The shift presents a major challenge to the world’s biggest landlords, which have traditionally focused on securing long-term leases to maximize the value of buildings and reduce the risk of vacancies. In London, landlords including British Land Co., Great Portland Estates Plc and the Crown Estate Ltd. have begun using some of their buildings as flexible spaces in response to changing demand.

“Average central London lease lengths are now about seven and a half years,” Elliot said. “That’s at least two or three planning cycles for most business now.” He expects the share of space on flexible leases in London to rise to between 7 percent and 10 percent over the next few years from almost 5 percent now.

As big business becomes more focused on hiring and keeping talented staff, their offices become more of tool to improve recruitment and productivity. Paying higher rents for high-quality or flexible spaces offered by co-working companies may prove cheaper than constantly replacing unhappy and unproductive staff, Knight Frank researches said. Shorter leases also allow employers to be more flexible in an age when technological change is reshaping entire industries ever more rapidly.

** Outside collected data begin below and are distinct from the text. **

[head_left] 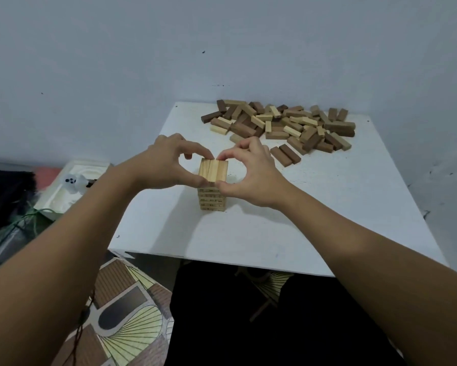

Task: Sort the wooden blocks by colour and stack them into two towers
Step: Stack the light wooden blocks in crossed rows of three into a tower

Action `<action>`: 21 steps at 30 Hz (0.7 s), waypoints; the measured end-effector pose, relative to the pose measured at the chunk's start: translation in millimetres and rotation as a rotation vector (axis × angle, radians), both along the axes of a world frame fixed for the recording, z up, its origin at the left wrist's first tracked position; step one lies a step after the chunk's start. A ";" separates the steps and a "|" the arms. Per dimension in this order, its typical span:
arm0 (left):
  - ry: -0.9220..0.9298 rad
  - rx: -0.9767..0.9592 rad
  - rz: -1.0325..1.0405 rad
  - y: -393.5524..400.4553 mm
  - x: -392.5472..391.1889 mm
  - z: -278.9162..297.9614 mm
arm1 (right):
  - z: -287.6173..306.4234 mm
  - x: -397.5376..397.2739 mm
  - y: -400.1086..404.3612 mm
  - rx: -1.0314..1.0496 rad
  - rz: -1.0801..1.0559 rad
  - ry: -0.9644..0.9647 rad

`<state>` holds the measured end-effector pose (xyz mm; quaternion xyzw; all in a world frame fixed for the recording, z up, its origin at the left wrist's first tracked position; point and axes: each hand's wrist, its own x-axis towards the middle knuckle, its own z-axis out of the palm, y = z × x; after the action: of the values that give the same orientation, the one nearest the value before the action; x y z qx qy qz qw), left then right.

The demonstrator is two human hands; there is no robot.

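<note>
A tower of light wooden blocks (pixel 213 191) stands in the middle of the white table (pixel 288 228), several layers high, with three blocks side by side on top. My left hand (pixel 166 165) pinches the top layer from the left, thumb at the near end and fingers at the far end. From the right, my right hand (pixel 251 170) grips the same layer in the same way. A loose pile of mixed light and dark brown blocks (pixel 283 125) lies at the far right of the table.
The table sits in a corner against pale blue walls. A white moulded tray (pixel 71 186) and dark cloth lie on the floor at left, with green cords. A patterned mat (pixel 127 313) covers the floor under the table's near edge.
</note>
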<state>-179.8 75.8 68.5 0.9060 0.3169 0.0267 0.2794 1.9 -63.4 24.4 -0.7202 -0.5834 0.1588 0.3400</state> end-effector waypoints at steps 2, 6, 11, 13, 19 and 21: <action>-0.002 -0.037 0.010 3.5 -0.7 -4.2 | -2.8 -0.9 1.8 -0.017 0.004 0.006; 0.000 -0.065 0.010 9.4 -1.9 -11.5 | -4.4 -0.4 3.3 -0.040 0.011 0.013; -0.033 -0.101 0.020 10.8 -1.8 -14.8 | -3.3 1.0 4.1 -0.058 0.015 0.015; -0.040 -0.112 0.025 10.2 -1.2 -15.4 | -2.6 1.8 4.2 -0.068 0.013 0.014; -0.052 -0.169 0.034 10.6 -1.8 -18.7 | -3.3 3.0 2.6 -0.081 0.021 0.033; -0.057 -0.203 0.034 11.6 -3.7 -20.0 | -3.1 3.7 1.9 -0.086 0.028 0.033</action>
<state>-183.5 87.4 48.5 0.8663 0.3253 0.0252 0.3783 5.5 -61.5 21.3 -0.7232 -0.5805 0.2004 0.3158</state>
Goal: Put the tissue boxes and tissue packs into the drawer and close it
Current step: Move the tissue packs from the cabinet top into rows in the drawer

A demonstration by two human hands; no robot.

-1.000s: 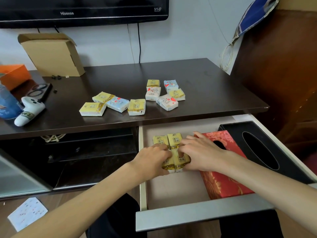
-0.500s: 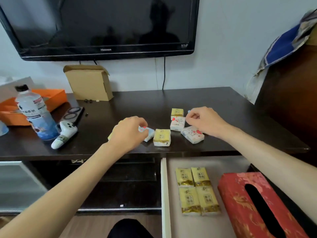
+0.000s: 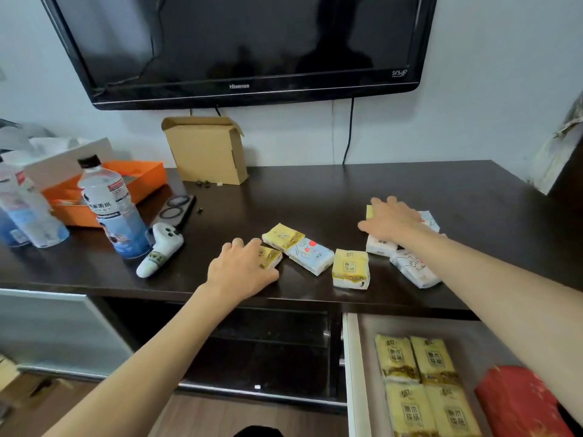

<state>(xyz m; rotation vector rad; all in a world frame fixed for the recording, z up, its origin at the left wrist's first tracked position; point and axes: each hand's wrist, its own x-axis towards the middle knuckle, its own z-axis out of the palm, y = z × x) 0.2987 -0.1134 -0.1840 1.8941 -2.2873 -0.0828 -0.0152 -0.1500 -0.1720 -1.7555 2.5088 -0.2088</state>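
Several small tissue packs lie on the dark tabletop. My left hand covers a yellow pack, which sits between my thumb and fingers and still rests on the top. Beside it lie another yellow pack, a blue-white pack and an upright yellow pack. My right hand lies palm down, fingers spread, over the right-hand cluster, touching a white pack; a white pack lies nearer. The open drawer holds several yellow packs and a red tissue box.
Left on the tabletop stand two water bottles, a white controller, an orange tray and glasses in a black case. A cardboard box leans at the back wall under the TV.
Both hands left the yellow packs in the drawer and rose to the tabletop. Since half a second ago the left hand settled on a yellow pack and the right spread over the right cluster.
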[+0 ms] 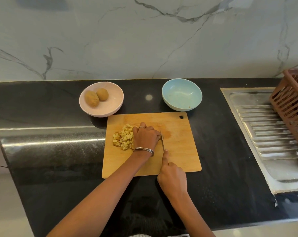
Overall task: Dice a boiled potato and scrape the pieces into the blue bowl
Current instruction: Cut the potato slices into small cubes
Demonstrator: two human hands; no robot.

WeWork, backed by Softbank Group Corp., has expanded at a breakneck pace since it was founded in 2010, offering clients perks like community spaces, free beer and coffee and a global network. After starting with a focus on startups and entrepreneurs, it now designs offices for larger enterprises.

Big banks including Citigroup Inc, HSBC Holdings Plc and Deutsche Bank AG have begun placing some teams, often focused on technology, in co-working or trendier office space outside their main headquarters. Morgan Stanley last month hired its first chief medical officer in a sign of how big business is becoming more focused on employee well-being and its impact on productivity.